I specifically avoided comparing anything to the BB singularity as I agree; "singularity" is just a nice way to say: extrapolating from the region we think we understand everything seems to condense into a single point. Clearly then our mathematical models do not apply so we indicate this by saying: it is a "singularity." (I.e. nice way to wrap all our ingorance into one word.)
I asked you why the universe when NOT a singularity, but with volume 0.000,000,1 mm^3 did not collapse into a black hole? Perhaps you have the correct answer (Gravity did not yet exist OR a "negative gravity" did and was stronger) I was glad to note that you did not reverse yourself and say that thermal energy does not make a gravity field. I think it very unproductive to postulate the laws of physics were different back when the universe was very tiny, but not a singularity - that is an open path for any speculation one wishes.
I just pulled my 0.000,000,1 mm^3 out of thin air. I bet the entire mass of the universe (energy included) contained in a much larger volume (a cubic meter?) should collapse in to a black hole. Let’s call the max volume which should have collapsed into black hole "V” - Was physics different when the universe had volume V? - I think not. If physic then was same as now, then this failure to collapse is yet another flaw in the BB model which surely is not removed by some hand waving about "singularities." Time to drag out the "negative gravity" was stronger idea? The BB model seems to me to have more ad hoc patches than a hobo's discarded pants but, like you I do not know much (really nothing) about the math that is used to describe the early universe evolution.
"Inflation" is admitted to be a clever later postulated to rescue the BB theory. The absence of BB's predicted magnetic monopoles and the dominance of matter over anti-matter I think are still awaiting rescue. There is another serious problem called the "boundary problem" which I do not understand also in the BB model, I think, which conflicts with observations.
The BB model is reported to have predicted the observed abundances of the initial matter (H, D, He and Li) by selection of the ratio of photons to Baryons but that ratio can be adjusted to match ANY pair you want exactly and only gets a reasonable accurate value for one of the other two and misses by more than a factor of two on the final one, so I am not much impressed by this "light element fit." Also how do they know what the original ratios were and how accurately is it known? (Stars have been making many elements and transforming many into other, the light elements at least as much as the heavy ones.)
AFAIK the Steady State model does NOT have any of these inconsistencies but does not explain the abundance of the light elements. Perhaps there is some circular thought in the BB if, for example, initially ONLY protons appear suddenly in space and then very energetic collisions freed their three + three quarks? (I doubt that is what happened, perhaps not even possible, but bet some alternatives to the BB's light element generation do exist as only need to explain three (or four if Li is included) atoms. I also do not know why or how it is known that there was any Li made or that even within the BB model's very dense high energy of the matter formation era, there were no collisional events that reassembled quarks.

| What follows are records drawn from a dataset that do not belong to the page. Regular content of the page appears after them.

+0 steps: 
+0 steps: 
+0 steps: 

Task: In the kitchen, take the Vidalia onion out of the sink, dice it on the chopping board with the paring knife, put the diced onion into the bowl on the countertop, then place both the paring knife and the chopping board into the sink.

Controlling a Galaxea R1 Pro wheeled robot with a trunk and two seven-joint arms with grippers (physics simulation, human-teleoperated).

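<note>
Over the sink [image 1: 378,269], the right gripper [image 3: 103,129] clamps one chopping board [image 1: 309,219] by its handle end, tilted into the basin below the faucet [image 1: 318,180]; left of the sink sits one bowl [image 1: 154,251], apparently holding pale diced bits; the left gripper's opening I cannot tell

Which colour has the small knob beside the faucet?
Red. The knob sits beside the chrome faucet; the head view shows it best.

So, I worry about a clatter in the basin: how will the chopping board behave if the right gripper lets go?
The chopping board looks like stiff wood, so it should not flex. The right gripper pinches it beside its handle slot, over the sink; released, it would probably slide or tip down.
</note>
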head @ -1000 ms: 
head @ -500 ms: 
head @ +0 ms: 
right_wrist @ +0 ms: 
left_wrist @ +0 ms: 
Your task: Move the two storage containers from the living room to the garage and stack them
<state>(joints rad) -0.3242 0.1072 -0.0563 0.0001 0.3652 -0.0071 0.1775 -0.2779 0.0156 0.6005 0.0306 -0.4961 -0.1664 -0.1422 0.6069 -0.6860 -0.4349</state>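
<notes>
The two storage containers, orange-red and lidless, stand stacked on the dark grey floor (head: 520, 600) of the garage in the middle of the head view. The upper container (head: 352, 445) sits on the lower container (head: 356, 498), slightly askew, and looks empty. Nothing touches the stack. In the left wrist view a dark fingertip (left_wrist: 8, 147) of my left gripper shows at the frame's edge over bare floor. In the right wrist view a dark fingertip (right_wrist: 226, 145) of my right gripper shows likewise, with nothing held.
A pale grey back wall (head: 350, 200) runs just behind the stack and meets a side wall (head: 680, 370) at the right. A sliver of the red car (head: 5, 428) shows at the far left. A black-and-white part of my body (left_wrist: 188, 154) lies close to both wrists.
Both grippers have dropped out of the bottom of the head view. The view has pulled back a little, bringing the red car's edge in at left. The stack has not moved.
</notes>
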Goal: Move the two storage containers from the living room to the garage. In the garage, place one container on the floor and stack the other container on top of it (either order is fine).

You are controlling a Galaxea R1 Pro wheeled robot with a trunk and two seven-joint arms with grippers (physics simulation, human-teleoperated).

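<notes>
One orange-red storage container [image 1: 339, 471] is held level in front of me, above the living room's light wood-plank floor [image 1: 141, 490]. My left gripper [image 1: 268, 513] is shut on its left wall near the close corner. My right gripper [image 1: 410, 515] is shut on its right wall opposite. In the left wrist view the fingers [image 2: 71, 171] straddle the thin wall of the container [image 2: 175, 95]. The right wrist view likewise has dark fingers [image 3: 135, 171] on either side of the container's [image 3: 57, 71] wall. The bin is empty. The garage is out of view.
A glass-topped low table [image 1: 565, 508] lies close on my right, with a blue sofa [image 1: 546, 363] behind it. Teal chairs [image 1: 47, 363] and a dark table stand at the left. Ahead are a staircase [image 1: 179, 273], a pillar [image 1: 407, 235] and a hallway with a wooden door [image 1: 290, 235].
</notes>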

For me there is just too much that seems to be self contradictory (especially the absence of predicted anti-matter and magnetic monopoles) but I am probably just too ignorant. None the less, there should be at least some "dumbed down" story* I could understand or something in the Steady State equally self contradictory to make me not prefer it. I do not like just taking the word of the "experts" when they themselves admit to some of these contradictions still remaining, even after the addition of "inflation" kept the BB from being totally wrong in everything.
I thought the scientific method REJECTED theories with both internal contradictions AND predictions contary to observations.
*For example Hawking Radiation has two, mutually contradictory "dumbed down" stories. One has Black Body radiation carrying away the mass/energy the Black hole is losing. The other has one member of a vacuum polarization pair falling inside the Event Horizon and the other escaping to be new energy/ mass in our observable universe. The BB supporter have not been able to come up with even one "dumbed down" story for even one of the several internal conflicts, probably as they remain internal conflicts.
Again I note that I have given in post 69 & 79 about a dozen natural sources of radiation from accelerated charges that produce EM waves both shorter and longer than the peak of the CBR. (There are many more.) I also mentioned some of the various inter actions these EM waves have with charged matter (the same as the BB has) which cause the EM wave temperature to track the inter galactic particle temperatures. (EM field and particles remain in thermal equilibrium). Thus, the CBR does NOT, as most seem to think, support only the BB and not the Steady State model. - It fits naturally into either model requiring only a mechanism of EM to particle thermal coupling and even the same mechanism are applied to both!)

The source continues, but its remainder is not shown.